# YOUR INSTRUCTIONS:
Among the entries that follow, find every line with the word "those" and list it.

# INFORMATION PROVIDED:
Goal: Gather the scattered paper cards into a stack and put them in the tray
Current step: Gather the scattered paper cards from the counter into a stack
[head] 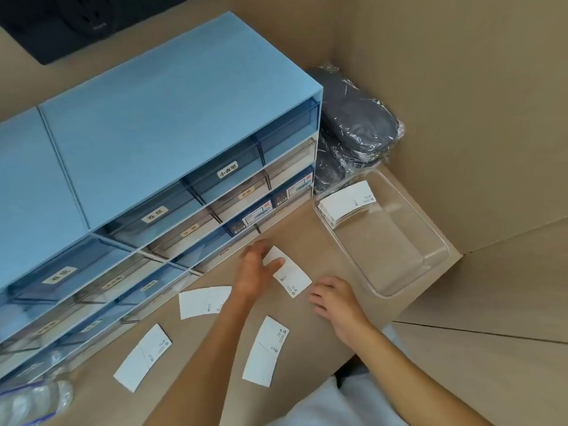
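Observation:
A clear plastic tray (430, 241) lies at the right with a stack of white cards (345, 202) leaning in its far end. My left hand (256, 269) pinches one white card (292, 276) by its far end, just above the cardboard surface. My right hand (335, 302) rests beside it, palm down, fingers spread, holding nothing. Three more white cards lie loose: one (203, 301) partly under my left forearm, one (266, 352) between my arms, one (143, 356) at the near left.
A blue drawer cabinet (159, 142) with labelled drawers stands along the left. Dark items wrapped in plastic (356, 130) sit behind the tray. A plastic bag (30, 401) lies at the near left corner. Cardboard walls (461, 87) close the right side.

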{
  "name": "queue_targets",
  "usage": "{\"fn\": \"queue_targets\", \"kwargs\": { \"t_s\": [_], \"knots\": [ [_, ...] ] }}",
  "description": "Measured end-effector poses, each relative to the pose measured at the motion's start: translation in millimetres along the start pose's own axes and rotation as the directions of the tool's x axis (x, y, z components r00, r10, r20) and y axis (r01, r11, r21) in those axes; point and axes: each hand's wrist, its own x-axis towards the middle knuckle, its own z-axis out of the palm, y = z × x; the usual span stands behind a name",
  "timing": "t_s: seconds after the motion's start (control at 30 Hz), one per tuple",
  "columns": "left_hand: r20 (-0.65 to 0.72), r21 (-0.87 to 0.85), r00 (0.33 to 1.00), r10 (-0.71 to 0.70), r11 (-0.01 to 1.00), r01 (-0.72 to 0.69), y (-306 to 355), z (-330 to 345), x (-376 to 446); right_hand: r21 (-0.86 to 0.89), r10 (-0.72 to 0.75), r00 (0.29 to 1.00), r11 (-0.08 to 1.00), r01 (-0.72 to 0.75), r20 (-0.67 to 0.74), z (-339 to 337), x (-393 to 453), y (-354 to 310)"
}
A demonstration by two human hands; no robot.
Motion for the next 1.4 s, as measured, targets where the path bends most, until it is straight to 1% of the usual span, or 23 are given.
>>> {"fn": "queue_targets", "kwargs": {
  "t_s": [0.13,0.2,0.3,0.43,0.53,0.63,0.77,0.9,1.0,1.1,1.17,1.27,1.37,1.4],
  "knots": [
    [-0.052,0.0,0.997,-0.06,0.998,0.06,10,2,1,0.041,0.005,1.0,0.999,-0.004,-0.016,5,4,-2],
    [-0.06,0.006,0.996,-0.063,0.998,0.063,12,5,1,0.051,0.013,1.0,0.999,-0.012,-0.021,7,4,-4],
    [-0.073,-0.014,0.991,-0.109,0.994,0.108,11,6,-2,0.048,0.011,1.0,0.999,-0.009,-0.029,7,6,-5],
    [-0.097,0.001,0.981,-0.166,0.986,0.166,1,8,-7,-0.023,0.001,0.996,1.0,-0.003,-0.085,8,12,4],
    [-0.139,-0.063,0.963,-0.229,0.973,0.222,-8,10,-14,-0.076,-0.024,0.994,0.997,0.016,-0.11,8,10,10],
    [-0.161,-0.118,0.953,-0.255,0.964,0.238,-13,14,-24,-0.084,-0.052,0.99,0.996,0.041,-0.131,6,7,14],
    [-0.2,-0.263,0.928,-0.314,0.93,0.258,-20,15,-47,-0.114,-0.1,0.985,0.99,0.084,-0.142,4,5,22],
    [-0.232,-0.366,0.892,-0.388,0.884,0.29,-32,14,-82,-0.195,-0.157,0.984,0.971,0.138,-0.088,5,4,26],
    [-0.244,-0.473,0.829,-0.503,0.808,0.351,-45,19,-114,-0.312,-0.19,0.982,0.934,0.175,-0.017,12,0,28],
    [-0.296,-0.537,0.742,-0.602,0.747,0.391,-59,28,-147,-0.448,-0.188,0.976,0.867,0.219,0.113,22,-5,31],
    [-0.321,-0.593,0.692,-0.647,0.707,0.386,-65,34,-165,-0.546,-0.192,0.962,0.793,0.27,0.197,27,-6,34],
    [-0.299,-0.695,0.606,-0.737,0.603,0.391,-70,45,-185,-0.675,-0.193,0.929,0.643,0.363,0.315,37,-6,34],
    [-0.255,-0.802,0.51,-0.822,0.474,0.364,-66,58,-193,-0.767,-0.217,0.892,0.455,0.452,0.396,45,-4,32],
    [-0.249,-0.82,0.477,-0.843,0.446,0.36,-65,62,-195,-0.787,-0.227,0.879,0.392,0.477,0.42,47,-3,32]
  ]
}}
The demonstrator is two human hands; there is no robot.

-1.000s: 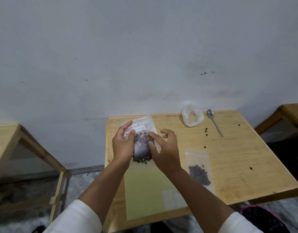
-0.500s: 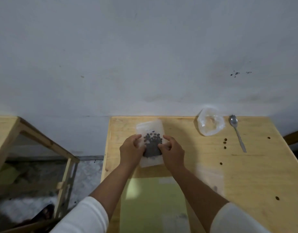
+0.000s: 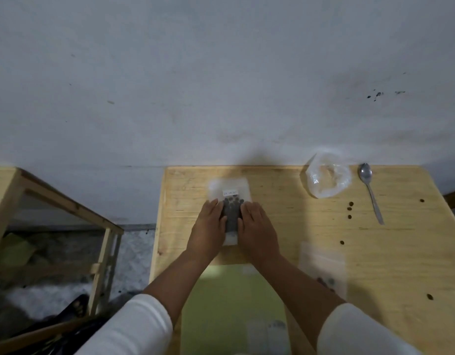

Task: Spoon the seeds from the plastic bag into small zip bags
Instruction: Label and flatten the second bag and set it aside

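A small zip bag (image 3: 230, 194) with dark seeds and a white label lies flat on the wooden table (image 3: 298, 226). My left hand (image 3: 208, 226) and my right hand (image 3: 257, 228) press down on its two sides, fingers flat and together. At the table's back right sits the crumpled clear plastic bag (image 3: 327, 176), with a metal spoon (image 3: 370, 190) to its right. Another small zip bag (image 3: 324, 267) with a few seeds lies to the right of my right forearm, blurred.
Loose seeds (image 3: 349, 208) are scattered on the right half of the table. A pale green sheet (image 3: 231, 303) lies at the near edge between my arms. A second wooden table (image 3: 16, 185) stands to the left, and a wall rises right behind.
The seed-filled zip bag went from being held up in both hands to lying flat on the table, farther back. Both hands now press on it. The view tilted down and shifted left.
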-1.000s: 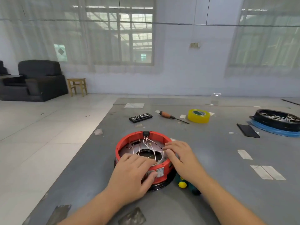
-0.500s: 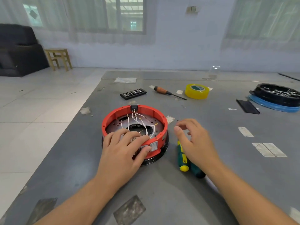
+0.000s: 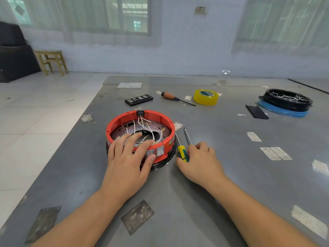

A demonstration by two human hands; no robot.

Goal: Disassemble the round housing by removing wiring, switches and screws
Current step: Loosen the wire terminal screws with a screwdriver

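Observation:
The round red housing [image 3: 156,116] sits on the grey table, with white wires [image 3: 151,129] looping over its metal plate and two rocker switches [image 3: 160,151] in its near wall. My left hand [image 3: 128,157] holds the near rim, fingers draped inside and thumb on the outer wall. Just right of the housing lie two screwdrivers. My right hand [image 3: 201,161] lies over their handles, and the yellow-green handle [image 3: 182,153] shows between thumb and forefinger. The other screwdriver's shaft [image 3: 187,137] sticks out beyond my fingers.
Farther back lie a black bit set [image 3: 138,99], an orange-handled screwdriver [image 3: 169,95] and a yellow tape roll [image 3: 206,97]. A black housing with wires [image 3: 286,100] on a blue ring and a flat black piece [image 3: 256,112] sit at the right. The table's edge runs along the left.
My right hand left the housing's rim, moved right and came down onto the screwdrivers beside it. My left hand stayed on the near rim. The camera tilted downward.

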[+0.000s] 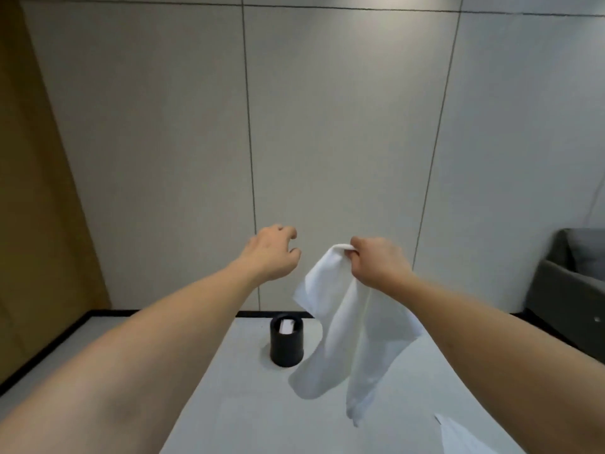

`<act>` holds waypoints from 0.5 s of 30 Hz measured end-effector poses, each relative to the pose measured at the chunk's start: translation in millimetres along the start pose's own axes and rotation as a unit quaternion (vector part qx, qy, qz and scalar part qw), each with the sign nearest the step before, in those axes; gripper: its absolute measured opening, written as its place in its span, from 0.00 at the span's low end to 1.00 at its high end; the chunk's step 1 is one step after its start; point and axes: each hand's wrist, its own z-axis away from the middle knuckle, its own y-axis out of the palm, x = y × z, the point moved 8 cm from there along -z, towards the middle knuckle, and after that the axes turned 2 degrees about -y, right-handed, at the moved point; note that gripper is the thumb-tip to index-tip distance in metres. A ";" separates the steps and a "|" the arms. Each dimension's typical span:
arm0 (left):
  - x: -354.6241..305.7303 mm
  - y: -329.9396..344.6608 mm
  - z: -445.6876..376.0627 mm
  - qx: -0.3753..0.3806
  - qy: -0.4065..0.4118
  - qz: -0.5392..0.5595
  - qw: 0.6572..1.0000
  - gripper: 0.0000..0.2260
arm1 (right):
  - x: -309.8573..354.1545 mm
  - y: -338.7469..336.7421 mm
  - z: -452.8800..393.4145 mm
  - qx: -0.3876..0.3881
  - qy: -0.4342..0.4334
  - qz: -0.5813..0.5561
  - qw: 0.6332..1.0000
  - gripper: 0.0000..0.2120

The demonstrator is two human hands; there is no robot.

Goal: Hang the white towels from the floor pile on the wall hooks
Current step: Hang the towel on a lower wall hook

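A white towel (347, 329) hangs in the air in front of the pale panelled wall, its lower corners dangling above the floor. My right hand (376, 262) pinches its top edge between thumb and fingers. My left hand (273, 252) is raised level with it, a short way to the left, its fingers loosely curled and holding nothing; it does not touch the towel. A corner of another white towel (465, 437) lies on the floor at the bottom right. No wall hooks show in this view.
A small black bin (286, 347) with something white inside stands on the light floor near the wall's black skirting. A grey sofa (569, 290) is at the right edge. A brown wooden panel (36, 178) runs down the left side.
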 end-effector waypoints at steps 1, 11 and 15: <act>31.9 -10.2 -0.8 -0.007 -0.016 -0.008 1.000 0.21 | 27.9 11.2 -16.7 -0.006 -0.016 -0.010 1.000 0.08; 317.0 -74.5 17.5 -0.031 -0.184 -0.075 0.980 0.21 | 297.5 126.0 -148.1 0.028 -0.179 -0.090 0.979 0.08; 409.7 -95.0 21.4 -0.045 -0.251 -0.088 0.963 0.21 | 396.1 169.1 -195.4 0.045 -0.251 -0.118 0.960 0.07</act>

# TASK RESULT:
  "description": "Measured end-effector poses, each relative to the pose measured at the motion's start: translation in millimetres along the start pose's own axes and rotation as the directions of the tool's x axis (x, y, z components r00, r10, r20) and y axis (r01, r11, r21) in those axes; point and axes: each hand's wrist, its own x-axis towards the middle knuckle, its own z-axis out of the palm, y = z × x; the usual span stands behind a name",
`<act>` holds waypoints from 0.5 s of 30 Hz measured end-effector poses, each relative to the pose measured at the chunk's start: translation in millimetres along the start pose's own axes and rotation as a unit quaternion (vector part qx, qy, qz and scalar part qw), each with the sign nearest the step before, in those axes; gripper: its absolute measured opening, written as its place in its span, from 0.00 at the span's low end to 1.00 at its high end; the chunk's step 1 is one step after its start; point and axes: each hand's wrist, its own z-axis away from the middle knuckle, its own y-axis out of the palm, x = y × z, the point moved 8 cm from there along -z, towards the middle knuckle, and after that the axes turned 2 degrees about -y, right-handed, at the moved point; note that gripper is the thumb-tip to index-tip distance in metres. A ";" separates the steps and a "|" the arms. Each dimension's typical span:

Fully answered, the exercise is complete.